[EXERCISE DATA Boundary: Start]
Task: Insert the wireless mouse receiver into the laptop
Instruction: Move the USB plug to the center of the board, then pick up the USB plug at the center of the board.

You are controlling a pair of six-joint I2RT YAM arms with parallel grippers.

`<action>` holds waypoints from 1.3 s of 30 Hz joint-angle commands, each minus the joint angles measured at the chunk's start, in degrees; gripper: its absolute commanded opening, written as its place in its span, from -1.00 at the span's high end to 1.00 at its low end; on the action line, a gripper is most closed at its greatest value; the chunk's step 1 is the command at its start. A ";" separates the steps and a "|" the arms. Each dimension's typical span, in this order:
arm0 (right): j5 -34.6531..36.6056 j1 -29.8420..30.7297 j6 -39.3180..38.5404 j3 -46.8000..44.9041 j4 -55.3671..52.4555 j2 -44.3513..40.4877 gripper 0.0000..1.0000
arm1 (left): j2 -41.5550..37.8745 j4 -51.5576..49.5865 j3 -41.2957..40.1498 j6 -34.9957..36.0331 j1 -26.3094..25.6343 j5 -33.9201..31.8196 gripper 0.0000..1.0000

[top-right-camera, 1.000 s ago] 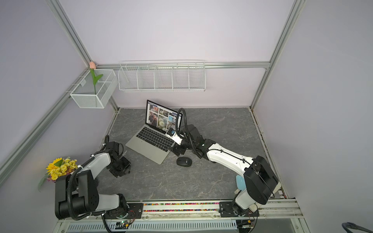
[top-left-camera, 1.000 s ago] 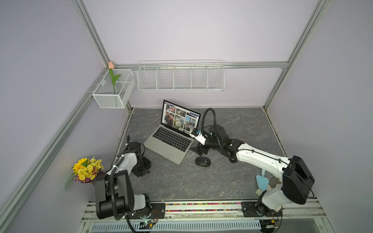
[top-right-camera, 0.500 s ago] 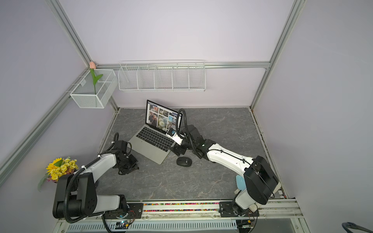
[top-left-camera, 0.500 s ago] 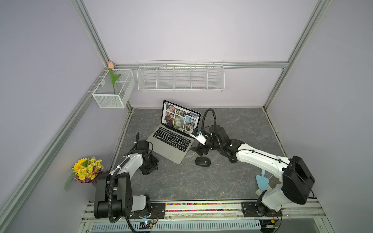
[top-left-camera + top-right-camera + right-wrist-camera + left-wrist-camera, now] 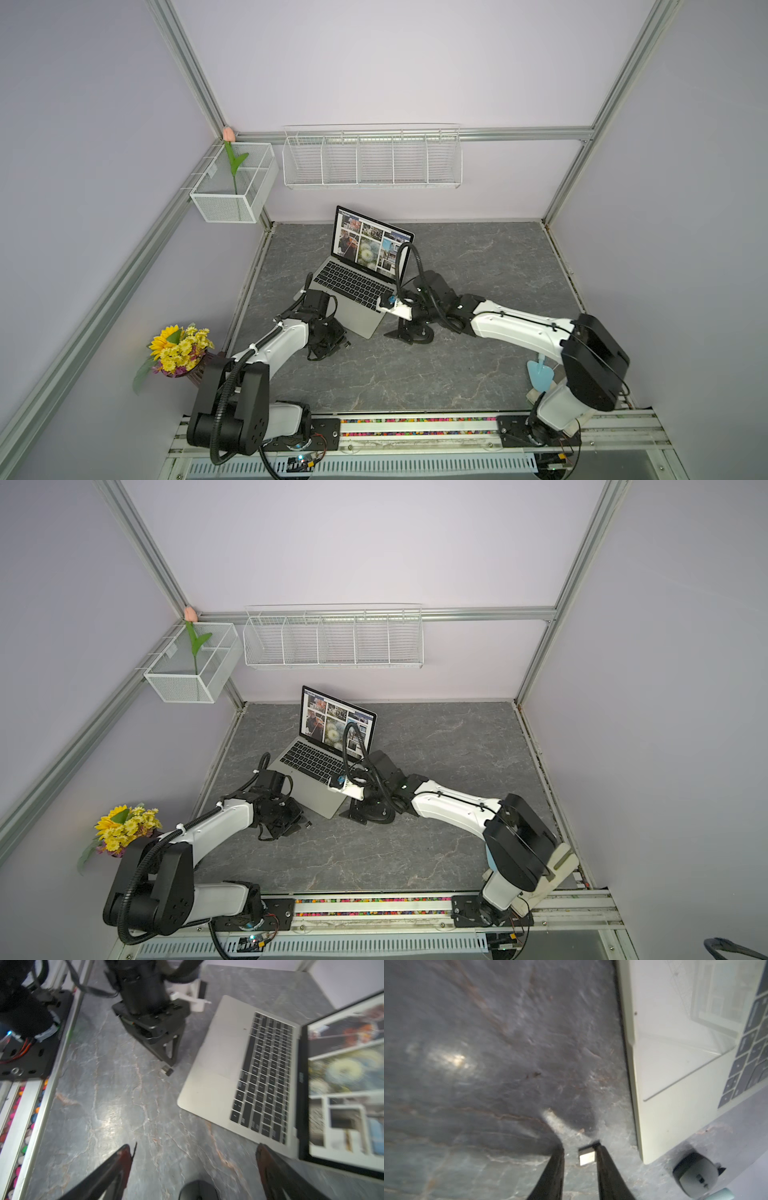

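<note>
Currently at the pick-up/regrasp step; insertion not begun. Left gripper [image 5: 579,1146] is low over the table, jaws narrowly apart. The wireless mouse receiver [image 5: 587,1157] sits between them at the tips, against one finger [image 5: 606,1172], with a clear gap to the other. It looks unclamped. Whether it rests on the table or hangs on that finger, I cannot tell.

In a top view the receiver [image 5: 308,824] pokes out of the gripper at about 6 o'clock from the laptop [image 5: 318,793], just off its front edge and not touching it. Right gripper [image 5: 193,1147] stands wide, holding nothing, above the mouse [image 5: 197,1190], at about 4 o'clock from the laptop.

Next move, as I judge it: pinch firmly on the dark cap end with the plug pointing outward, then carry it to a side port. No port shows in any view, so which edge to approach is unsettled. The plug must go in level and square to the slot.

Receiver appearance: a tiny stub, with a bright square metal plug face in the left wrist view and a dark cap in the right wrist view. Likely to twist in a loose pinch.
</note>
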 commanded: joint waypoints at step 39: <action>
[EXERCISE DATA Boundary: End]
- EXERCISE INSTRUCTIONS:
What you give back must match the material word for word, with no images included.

- EXPECTED OUTPUT:
Task: Insert the wireless mouse receiver into the laptop
Instruction: Move the USB plug to the center of the board, then pick up the USB plug at the center of the board.

You are controlling a pair of six-joint I2RT YAM arms with parallel grippers.

`<action>` holds waypoints from 1.3 s of 30 Hz joint-angle commands, each minus the joint angles measured at the chunk's start, in degrees; gripper: its absolute commanded opening, written as its place in its span, from -1.00 at the span's high end to 1.00 at its low end; on the action line, a gripper is most closed at its greatest value; the chunk's step 1 is the command at its start. A ";" separates the steps and a "|" the arms. Each dimension's typical span, in this order:
arm0 (right): j5 -34.6531..36.6056 j1 -29.8420..30.7297 j6 -39.3180..38.5404 j3 -46.8000..44.9041 j4 -55.3671..52.4555 j2 -44.3513..40.4877 gripper 0.0000..1.0000
arm1 (left): j2 -41.5550..37.8745 j4 -51.5576..49.5865 j3 -41.2957..40.1498 j6 -34.9957..36.0331 j1 -26.3094..25.6343 j5 -33.9201..31.8196 gripper 0.0000..1.0000

[top-right-camera, 1.000 s ago] 
[top-left-camera, 1.000 s ago] 
[top-right-camera, 0.500 s ago] 
[top-left-camera, 0.500 s ago] 
[top-left-camera + top-right-camera + right-wrist-camera + left-wrist-camera, now] 

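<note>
Currently at the pick-up/regrasp step; insertion not begun. Left gripper [image 5: 579,1146] is low over the table, jaws narrowly apart. The wireless mouse receiver [image 5: 587,1157] sits between them at the tips, against one finger [image 5: 606,1172], with a clear gap to the other. It looks unclamped. Whether it rests on the table or hangs on that finger, I cannot tell.

In a top view the receiver [image 5: 308,824] pokes out of the gripper at about 6 o'clock from the laptop [image 5: 318,793], just off its front edge and not touching it. Right gripper [image 5: 193,1147] stands wide, holding nothing, above the mouse [image 5: 197,1190], at about 4 o'clock from the laptop.

Next move, as I judge it: pinch firmly on the dark cap end with the plug pointing outward, then carry it to a side port. No port shows in any view, so which edge to approach is unsettled. The plug must go in level and square to the slot.

Receiver appearance: a tiny stub, with a bright square metal plug face in the left wrist view and a dark cap in the right wrist view. Likely to twist in a loose pinch.
</note>
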 commanded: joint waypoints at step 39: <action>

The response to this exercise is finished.